【オーランド発=佐相彰彦】米IBMは1月20-24日(現地時間)の5日間、米フロリダ州オーランドで自社イベント「Lotusphere 2008」を開催した。

 グループウェア「Notes/Domino」や表計算ソフトウェアなどを無料提供するビジネス用統合プラットフォーム「Lotus Symphony」の新バージョンを披露したほか、Web2.0やSNS、マッシュアップ、ユニファイドコミュニケーションなどを切り口とした製品の市場投入を公表した。

 さらに、中堅・中小企業(SMB)向けのSaaS提供に乗り出すことや、独SAPとの提携で可能になった新製品・サービス関連のビジネスを一段と拡大することもアピールした。 21日の基調講演では、ロータスソフトウェアのマイク・ローディン・ゼネラルマネージャーが登壇し、これらサービスを「オープンだからこそ実現できるコラボレーションだ」と表現。IBM全体がここで大きく舵を切り、新製品や新分野にチャレンジするため、新たなITベンダーとのアライアンス強化に取り組んでいることを示唆した。

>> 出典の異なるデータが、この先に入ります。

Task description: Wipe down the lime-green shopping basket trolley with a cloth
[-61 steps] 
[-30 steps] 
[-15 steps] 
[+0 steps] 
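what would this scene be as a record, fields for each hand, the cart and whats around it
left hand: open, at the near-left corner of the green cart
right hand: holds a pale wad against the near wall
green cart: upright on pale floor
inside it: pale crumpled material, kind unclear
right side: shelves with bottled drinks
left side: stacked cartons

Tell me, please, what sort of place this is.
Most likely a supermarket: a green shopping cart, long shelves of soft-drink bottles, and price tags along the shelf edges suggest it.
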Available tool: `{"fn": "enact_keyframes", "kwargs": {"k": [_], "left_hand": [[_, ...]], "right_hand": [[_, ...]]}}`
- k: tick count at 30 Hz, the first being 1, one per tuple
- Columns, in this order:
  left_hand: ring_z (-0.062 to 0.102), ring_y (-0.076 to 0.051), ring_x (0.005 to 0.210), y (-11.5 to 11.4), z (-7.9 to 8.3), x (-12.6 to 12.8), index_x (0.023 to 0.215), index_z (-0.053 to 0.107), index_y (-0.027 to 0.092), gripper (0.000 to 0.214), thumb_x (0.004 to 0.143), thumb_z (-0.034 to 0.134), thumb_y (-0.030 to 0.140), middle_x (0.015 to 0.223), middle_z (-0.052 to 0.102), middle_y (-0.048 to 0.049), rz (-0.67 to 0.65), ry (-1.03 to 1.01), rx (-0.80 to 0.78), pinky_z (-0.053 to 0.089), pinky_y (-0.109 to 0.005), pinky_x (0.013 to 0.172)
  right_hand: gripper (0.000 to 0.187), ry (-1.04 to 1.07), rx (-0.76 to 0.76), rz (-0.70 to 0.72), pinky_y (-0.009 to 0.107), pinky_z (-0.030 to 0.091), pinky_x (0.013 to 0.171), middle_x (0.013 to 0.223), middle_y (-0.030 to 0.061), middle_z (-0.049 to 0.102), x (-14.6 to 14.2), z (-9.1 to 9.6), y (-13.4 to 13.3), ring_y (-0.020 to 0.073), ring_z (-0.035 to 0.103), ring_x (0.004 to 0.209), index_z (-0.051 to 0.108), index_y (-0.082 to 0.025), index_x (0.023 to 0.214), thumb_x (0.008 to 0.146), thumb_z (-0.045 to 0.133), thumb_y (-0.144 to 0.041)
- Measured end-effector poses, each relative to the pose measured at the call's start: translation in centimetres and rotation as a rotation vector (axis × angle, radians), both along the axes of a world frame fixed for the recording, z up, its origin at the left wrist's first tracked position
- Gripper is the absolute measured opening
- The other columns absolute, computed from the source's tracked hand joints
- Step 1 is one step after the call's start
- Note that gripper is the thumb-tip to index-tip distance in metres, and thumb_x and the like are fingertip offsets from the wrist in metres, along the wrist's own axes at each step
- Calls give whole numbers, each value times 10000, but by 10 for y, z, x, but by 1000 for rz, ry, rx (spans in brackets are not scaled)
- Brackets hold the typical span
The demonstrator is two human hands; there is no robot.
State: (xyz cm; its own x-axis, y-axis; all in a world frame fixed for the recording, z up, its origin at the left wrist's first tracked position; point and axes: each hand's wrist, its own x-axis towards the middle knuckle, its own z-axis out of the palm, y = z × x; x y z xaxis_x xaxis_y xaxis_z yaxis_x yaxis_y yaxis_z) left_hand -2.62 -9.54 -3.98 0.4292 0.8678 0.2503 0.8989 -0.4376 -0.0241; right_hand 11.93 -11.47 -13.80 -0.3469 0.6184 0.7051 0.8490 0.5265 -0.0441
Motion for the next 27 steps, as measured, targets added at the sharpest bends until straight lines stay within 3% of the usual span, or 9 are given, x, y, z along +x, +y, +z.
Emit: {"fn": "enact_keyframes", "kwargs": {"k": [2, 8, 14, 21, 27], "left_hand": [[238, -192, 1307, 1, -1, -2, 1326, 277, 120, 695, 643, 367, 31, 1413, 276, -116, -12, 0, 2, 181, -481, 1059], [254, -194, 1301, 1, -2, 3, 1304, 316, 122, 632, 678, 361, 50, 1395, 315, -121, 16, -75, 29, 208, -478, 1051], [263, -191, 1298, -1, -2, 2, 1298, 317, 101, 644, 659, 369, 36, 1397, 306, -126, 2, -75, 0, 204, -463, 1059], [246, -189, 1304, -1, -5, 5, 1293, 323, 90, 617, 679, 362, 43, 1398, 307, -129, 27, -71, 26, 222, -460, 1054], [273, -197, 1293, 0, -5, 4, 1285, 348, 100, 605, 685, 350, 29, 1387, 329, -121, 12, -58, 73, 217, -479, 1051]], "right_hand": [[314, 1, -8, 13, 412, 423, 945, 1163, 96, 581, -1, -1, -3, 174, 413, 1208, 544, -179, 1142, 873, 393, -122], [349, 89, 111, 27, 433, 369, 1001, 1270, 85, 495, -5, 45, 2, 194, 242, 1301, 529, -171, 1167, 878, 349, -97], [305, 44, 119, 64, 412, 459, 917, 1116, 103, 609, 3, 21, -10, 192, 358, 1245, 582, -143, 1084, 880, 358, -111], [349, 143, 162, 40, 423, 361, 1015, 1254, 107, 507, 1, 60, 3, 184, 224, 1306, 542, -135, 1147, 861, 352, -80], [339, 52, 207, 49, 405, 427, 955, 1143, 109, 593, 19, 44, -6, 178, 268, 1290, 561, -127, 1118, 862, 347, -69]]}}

 「オンデマンド」という新しいビジネス概念を導き出したIBMが、この先、どのような世界を生み出すのか注目が集まる。コンピュータを取り巻く環境は、Webサービスの台頭で異なる業界が融合し、これまで異なった領域でビジネスを手がけてきたGoogleやYahooなどの新興ベンダーが、ビジネス市場でも競合する時代に突入しつつある。この中で主導権を握る可能性が高い1社としてIBMが再浮上しそうだ。